__TASK ITEM__
Find every line below where the word "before" occurs. Then say how many there are, giving only the number.

__AVAILABLE DATA__
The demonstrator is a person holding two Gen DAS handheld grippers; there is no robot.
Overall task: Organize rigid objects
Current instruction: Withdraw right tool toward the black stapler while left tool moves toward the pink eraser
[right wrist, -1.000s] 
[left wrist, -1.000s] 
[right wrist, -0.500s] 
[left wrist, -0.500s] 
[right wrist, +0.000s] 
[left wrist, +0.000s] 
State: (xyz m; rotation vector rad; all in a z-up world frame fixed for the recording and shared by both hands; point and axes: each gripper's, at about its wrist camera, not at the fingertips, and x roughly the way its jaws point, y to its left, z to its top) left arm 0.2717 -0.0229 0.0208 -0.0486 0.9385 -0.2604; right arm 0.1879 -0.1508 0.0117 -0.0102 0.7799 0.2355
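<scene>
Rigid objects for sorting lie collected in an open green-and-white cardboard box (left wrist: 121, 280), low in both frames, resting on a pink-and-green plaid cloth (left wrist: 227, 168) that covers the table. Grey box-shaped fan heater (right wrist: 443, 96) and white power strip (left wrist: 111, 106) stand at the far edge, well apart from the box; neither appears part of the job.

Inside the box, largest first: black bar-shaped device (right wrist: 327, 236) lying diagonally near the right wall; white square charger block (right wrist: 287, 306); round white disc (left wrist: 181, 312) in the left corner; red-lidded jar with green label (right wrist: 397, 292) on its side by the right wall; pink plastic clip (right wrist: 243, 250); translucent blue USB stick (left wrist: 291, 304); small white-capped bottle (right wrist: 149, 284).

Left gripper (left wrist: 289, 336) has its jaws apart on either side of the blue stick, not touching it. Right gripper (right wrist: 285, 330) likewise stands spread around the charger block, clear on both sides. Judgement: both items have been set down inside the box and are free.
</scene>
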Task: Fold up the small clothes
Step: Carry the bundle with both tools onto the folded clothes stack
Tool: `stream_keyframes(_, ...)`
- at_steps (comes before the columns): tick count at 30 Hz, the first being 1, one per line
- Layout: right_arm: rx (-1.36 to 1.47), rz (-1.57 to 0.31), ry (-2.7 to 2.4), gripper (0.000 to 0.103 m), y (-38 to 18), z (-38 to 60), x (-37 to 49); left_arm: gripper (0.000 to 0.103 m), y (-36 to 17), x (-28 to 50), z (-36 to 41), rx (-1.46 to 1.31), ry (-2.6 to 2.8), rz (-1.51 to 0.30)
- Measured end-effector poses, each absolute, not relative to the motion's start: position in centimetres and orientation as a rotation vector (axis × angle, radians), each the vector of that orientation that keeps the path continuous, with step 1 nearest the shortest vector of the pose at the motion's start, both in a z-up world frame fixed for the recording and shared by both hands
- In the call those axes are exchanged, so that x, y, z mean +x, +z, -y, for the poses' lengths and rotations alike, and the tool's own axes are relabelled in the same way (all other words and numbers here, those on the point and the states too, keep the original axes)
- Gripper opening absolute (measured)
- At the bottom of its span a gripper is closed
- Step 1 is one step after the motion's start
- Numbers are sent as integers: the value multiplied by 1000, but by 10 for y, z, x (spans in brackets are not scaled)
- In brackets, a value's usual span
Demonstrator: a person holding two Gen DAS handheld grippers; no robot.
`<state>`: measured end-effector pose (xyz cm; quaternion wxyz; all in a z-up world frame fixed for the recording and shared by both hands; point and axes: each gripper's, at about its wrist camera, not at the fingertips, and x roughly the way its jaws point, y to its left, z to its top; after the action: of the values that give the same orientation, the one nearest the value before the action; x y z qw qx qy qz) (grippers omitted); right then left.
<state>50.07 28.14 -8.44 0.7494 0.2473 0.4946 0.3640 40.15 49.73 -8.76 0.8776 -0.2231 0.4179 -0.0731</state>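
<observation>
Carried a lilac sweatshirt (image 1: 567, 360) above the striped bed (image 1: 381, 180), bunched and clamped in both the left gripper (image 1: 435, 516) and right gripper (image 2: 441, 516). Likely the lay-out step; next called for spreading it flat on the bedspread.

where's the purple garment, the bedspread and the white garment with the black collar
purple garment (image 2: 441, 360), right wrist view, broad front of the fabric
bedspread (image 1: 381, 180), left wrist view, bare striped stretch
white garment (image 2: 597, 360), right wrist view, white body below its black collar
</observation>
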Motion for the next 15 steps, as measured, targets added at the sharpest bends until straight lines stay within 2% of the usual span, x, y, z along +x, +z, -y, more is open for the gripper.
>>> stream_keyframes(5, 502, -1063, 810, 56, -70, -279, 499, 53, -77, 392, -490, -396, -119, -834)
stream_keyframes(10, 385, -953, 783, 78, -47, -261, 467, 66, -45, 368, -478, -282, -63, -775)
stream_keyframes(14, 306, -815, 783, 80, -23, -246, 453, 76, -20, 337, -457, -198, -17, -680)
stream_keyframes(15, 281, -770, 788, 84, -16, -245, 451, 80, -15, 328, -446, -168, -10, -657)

__SOLUTION FOR THIS EXERCISE__
2